Even in the era of the internet, it takes longer for many international trends—including those related to fashion, film, and economics—to reach Australia.
That was the case with the most recent inflationary wave. Inflation in Australia peaked in December 2022, a few months behind that of North America and Europe, making travel slower. Additionally, it abated more slowly.
But overall, when time lags are taken into account, Australian inflation has progressed similarly to that of other OECD nations.
After dropping to 2.8% year over year in the most recent measurement, inflation is now nearly back to the Reserve Bank of Australia's 2.5% objective.
Like the rest of the world, Australia saw a severe but evidently temporary spike in inflation as a result of the pandemic: excess profit-taking, pent-up consumer demand, and supply shortages drove up prices.
However, as soon as supply conditions stabilized, inflation began to decline as quickly as it had increased.
inflation driven by supply
Post-Covid inflation was primarily supply side, in contrast to traditional narratives about wage-price spirals and surplus purchasing power.
Furthermore, its most common distributional form has been record profits rather than excessive compensation.
Inflation swiftly returned to normal, and supply chains and energy costs stabilized. What comes next?
Regretfully, Australia is currently trailing behind another worldwide trend: bringing interest rates back to reality.
The RBA decided this week to keep its policy rate frozen at 4.35 percent for the next year, despite the sharp drop in inflation.
Hopes dashed
By announcing that it does not anticipate "underlying" inflation, as measured by its preferred "trimmed mean" metric, to "sustainably" attain its 2.5% objective until 2026, the bank dashed hopes for pre-Christmas rate easing.
Few experts anticipate a rate cut until February at the latest; some now speculate that rates may not be lowered at all.
Even as other industrialized nations return to stimulus monetary policy, the RBA's unyielding commitment to high rates could hinder Australia's economic recovery.
Rates have already been lowered by almost all other major central banks, with some having done so three or four times before.
Cut slowly
The Swiss National Bank was the first to cut in March, as the table illustrates. Since then, it has made two further cuts, bringing the rate down to 1%, which is less than 25% of the RBA's target.
The Bank of Canada has reduced by 1.25 percent overall after making four cuts, the most recent of which was a supersized 0.5%.
The Reserve Bank of New Zealand has made two cuts, and the European Central Bank has made three.
Although it was late to the party, the US Federal Reserve made a huge 0.5% decrease in September.
Almost all market watchers agree that the Fed will make another cut this week, possibly by an additional 0.5%. This week, the Bank of England is also anticipated to make another cut.
Relief is required.
Interest rate changes take time to turn a national economy, which is like a giant ship. Economists estimate that the entire impact of rate adjustments takes 18 to 24 months to manifest.
This indicates that the majority of the RBA's 13 prior rate increases, which began in May 2022, have not yet been completely assimilated.
Without prompt action from the RBA, the already dire economic conditions—annualized GDP growth of less than 1% for the last three quarters—will worsen.
Additionally, other nations' experiences demonstrate that if central banks wait too long to begin reducing, they will overshoot their goal and decrease inflation below their own standards.
Although it may seem strange to be concerned about too low inflation, central banks are expected to be equally concerned about below-target inflation as they are about above-target inflation, according to their own theories.
Significant weakness
Excessively low inflation can lock in weak consumer and company spending for years and is a sign of severe weakness in confidence, spending power, and job growth.

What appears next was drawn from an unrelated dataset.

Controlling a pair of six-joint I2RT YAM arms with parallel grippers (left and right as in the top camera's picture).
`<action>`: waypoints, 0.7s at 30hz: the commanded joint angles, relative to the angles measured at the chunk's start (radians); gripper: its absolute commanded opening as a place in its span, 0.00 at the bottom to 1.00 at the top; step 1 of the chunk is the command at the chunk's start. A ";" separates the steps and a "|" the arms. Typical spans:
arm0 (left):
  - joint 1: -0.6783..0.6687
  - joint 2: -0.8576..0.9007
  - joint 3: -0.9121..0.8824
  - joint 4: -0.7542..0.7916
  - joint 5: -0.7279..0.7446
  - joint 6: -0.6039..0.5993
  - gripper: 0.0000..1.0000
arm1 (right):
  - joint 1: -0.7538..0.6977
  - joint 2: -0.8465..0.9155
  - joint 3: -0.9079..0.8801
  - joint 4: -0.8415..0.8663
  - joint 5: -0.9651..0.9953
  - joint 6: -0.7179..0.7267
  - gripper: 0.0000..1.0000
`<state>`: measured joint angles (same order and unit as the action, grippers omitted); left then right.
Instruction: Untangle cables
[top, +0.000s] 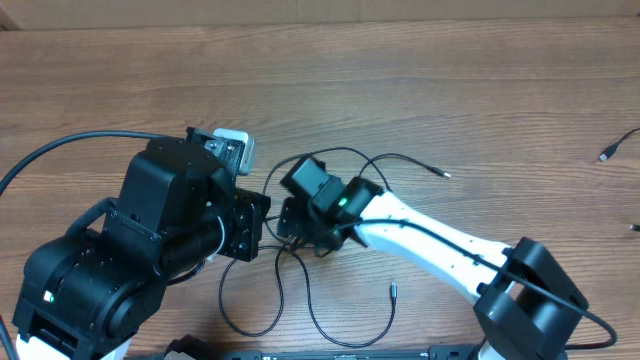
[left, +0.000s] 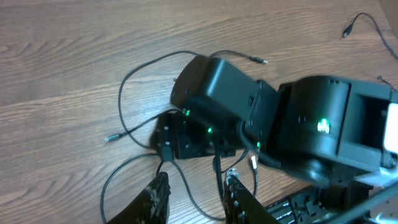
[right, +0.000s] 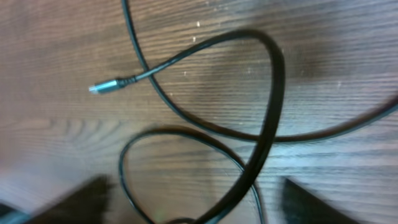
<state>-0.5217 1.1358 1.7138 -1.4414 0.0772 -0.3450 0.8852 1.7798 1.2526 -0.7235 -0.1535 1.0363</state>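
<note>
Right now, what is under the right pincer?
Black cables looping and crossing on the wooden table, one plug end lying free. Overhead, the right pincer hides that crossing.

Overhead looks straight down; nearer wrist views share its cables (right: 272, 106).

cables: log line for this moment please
cables: looped together on table | left pincer: open, low by cables | right pincer: open, straddling cables

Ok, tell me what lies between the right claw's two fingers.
Black cables: in the right wrist view a thick-looking strand and a thin loop cross the gap between the fingers of the right claw.
</note>
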 joint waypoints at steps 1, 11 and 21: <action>0.005 -0.009 0.018 -0.010 -0.013 -0.005 0.29 | 0.024 0.022 -0.008 0.029 0.101 0.116 0.26; 0.005 -0.026 0.018 -0.025 -0.027 0.009 0.30 | -0.003 0.019 -0.016 0.179 0.152 -0.180 0.04; 0.005 -0.026 0.018 -0.024 -0.036 0.008 0.31 | -0.187 -0.165 0.126 0.236 0.096 -0.441 0.04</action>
<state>-0.5217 1.1210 1.7138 -1.4673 0.0616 -0.3412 0.7609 1.7283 1.2953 -0.4973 -0.0555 0.6800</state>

Both Canada (1.6%) and Europe (1.7%) have already seen their inflation rates drop below the official 2% targets. The Fed's favored PCE measure of inflation was only 2.1% in September and is expected to continue to decline in the upcoming months, so it will soon do the same in America.
The clear indication of excruciating economic stagnation that verges on recession is more worrisome than below-target inflation.
Employees pay a price.
Workers are suffering from increased unemployment and increased insecurity as a result of the one-sided anti-inflation program. This has incentivized other central banks to make rapid cuts. However, the RBA does not seem to hear these worries.

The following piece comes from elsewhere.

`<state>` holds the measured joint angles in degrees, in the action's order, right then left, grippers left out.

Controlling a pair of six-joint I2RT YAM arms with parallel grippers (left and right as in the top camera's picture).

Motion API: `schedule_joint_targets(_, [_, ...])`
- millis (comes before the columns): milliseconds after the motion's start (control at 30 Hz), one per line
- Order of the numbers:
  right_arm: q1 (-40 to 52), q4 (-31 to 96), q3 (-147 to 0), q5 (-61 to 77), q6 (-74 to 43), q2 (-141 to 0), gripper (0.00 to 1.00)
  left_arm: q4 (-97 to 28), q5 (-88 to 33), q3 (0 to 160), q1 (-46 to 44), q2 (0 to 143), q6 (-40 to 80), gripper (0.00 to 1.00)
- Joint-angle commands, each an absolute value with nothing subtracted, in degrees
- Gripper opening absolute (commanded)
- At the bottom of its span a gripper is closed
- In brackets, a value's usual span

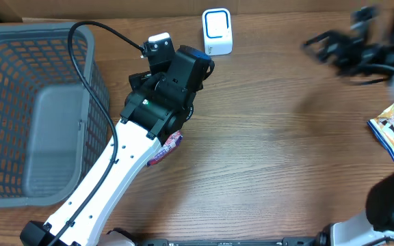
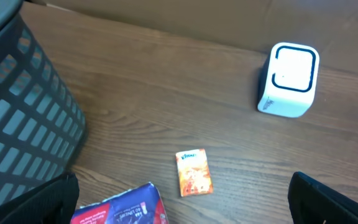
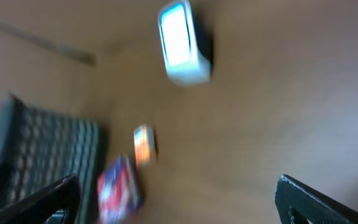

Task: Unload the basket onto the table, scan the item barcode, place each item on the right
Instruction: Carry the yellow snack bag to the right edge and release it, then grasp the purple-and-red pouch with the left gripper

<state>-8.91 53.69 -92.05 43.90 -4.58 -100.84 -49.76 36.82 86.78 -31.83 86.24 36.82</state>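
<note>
My left pincer (image 2: 184,206) hangs wide open and empty just above the small orange packet (image 2: 193,173), which lies on the desk (image 2: 166,93) with its long axis toward the far edge and the white scanner (image 2: 288,79), while my right pincer (image 1: 334,48), equally wide and empty, is well apart.

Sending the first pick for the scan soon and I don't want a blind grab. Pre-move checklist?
1. left gripper open and empty: ok.
2. right gripper open and empty: ok.
3. right wrist view sharp enough to aim: not ok, blurred.
4. scanner clear of arms and items: ok.
5. orange packet lying free, apart from red-blue packet: ok.
6. barcode side of either packet facing up: cannot tell.
</note>
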Motion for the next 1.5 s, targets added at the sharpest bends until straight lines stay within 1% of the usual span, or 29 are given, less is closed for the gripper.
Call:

Despite copious evidence of slowing prices and a floundering labor market, the RBA's irrational devotion to high rates reveals a limited, ideological viewpoint that is becoming more and more at odds with the rest of the globe.

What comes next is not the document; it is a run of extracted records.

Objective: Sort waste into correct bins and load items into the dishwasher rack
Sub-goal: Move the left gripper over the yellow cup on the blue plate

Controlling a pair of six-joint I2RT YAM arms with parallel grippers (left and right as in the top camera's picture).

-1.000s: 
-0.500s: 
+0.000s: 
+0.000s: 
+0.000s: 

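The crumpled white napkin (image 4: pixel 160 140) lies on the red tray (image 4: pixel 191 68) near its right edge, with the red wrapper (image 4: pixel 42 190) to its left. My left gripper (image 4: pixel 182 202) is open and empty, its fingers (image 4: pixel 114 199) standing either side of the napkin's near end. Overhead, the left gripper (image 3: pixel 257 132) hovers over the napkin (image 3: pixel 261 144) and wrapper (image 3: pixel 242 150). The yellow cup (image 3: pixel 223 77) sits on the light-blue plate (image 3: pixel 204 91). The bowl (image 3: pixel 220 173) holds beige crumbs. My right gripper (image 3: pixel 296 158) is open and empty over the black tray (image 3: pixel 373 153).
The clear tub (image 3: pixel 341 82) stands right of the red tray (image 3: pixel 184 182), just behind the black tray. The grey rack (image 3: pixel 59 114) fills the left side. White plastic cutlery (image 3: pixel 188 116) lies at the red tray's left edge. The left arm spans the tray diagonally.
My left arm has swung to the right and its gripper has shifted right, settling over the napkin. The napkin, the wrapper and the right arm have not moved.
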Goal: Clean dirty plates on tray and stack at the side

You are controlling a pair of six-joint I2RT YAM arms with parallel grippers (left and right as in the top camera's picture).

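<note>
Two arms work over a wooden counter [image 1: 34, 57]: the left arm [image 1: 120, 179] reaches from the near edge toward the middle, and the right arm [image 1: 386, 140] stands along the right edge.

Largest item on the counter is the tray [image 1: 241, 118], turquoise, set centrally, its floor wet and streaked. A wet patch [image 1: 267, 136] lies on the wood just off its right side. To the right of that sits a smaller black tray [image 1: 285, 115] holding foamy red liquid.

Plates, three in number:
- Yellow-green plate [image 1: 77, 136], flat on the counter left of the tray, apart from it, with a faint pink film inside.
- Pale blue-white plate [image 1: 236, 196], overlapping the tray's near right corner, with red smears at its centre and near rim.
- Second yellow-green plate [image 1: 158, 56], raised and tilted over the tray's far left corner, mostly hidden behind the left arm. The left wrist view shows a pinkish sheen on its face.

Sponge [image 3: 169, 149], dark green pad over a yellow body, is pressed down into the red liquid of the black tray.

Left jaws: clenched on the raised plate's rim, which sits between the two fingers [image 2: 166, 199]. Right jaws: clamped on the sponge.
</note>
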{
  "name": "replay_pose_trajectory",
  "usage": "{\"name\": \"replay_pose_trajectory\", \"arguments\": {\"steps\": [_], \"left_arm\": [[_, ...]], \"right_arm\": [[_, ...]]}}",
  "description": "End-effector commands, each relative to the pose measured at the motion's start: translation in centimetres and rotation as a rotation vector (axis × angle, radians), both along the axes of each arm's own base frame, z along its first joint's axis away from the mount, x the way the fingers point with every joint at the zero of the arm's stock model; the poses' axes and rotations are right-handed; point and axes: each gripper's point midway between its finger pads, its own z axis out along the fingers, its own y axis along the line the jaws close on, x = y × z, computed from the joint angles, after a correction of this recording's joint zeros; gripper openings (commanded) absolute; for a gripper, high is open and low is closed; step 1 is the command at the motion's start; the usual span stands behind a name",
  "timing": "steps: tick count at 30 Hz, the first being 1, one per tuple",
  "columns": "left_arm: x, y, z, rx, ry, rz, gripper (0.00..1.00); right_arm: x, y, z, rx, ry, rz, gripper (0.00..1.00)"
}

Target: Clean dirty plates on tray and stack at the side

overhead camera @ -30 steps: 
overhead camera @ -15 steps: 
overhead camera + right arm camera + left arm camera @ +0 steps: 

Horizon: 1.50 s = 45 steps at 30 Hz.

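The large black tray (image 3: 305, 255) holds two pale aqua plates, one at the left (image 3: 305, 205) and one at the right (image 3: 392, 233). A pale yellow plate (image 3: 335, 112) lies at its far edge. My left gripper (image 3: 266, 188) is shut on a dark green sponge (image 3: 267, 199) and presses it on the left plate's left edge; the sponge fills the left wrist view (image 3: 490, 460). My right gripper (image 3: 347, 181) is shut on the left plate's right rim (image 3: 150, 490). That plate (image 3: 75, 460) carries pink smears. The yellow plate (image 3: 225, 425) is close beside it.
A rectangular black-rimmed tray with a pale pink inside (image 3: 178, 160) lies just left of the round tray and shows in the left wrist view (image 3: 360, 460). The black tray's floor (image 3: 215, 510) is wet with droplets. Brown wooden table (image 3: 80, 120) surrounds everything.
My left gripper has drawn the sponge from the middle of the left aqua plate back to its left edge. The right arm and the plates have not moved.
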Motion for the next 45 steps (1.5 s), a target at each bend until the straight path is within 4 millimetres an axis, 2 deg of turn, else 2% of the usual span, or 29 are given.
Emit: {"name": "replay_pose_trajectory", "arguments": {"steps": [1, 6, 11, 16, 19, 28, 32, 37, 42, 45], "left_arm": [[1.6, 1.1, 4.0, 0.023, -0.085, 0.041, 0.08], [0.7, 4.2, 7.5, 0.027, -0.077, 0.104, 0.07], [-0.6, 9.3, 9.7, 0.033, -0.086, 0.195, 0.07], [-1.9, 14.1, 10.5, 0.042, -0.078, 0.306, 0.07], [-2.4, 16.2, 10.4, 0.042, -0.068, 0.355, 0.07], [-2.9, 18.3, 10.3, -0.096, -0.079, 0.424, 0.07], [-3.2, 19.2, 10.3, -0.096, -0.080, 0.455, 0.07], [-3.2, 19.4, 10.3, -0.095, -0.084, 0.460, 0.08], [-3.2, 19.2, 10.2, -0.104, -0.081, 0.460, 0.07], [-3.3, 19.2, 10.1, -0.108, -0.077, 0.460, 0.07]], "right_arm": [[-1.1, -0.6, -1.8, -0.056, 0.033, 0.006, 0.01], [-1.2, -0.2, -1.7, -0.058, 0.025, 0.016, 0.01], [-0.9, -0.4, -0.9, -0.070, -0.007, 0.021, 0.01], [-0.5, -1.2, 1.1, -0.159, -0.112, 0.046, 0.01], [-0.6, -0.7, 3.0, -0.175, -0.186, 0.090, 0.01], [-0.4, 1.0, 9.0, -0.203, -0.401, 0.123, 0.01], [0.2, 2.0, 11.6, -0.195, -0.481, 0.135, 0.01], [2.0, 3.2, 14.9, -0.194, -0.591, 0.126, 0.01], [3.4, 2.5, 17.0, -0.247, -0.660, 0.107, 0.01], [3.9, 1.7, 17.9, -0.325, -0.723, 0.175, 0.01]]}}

The bank appears to enjoy portraying itself as the stern protector of price stability.
However, its exclusive concentration on a nebulous indicator of "underlying" inflation is pushing Australia's economy into a worsening slump and goes against its statutory mission to promote more than just price stability.
If the RBA does not make a swift change, we will fall far behind the rest of the world in returning to normal growth and rates.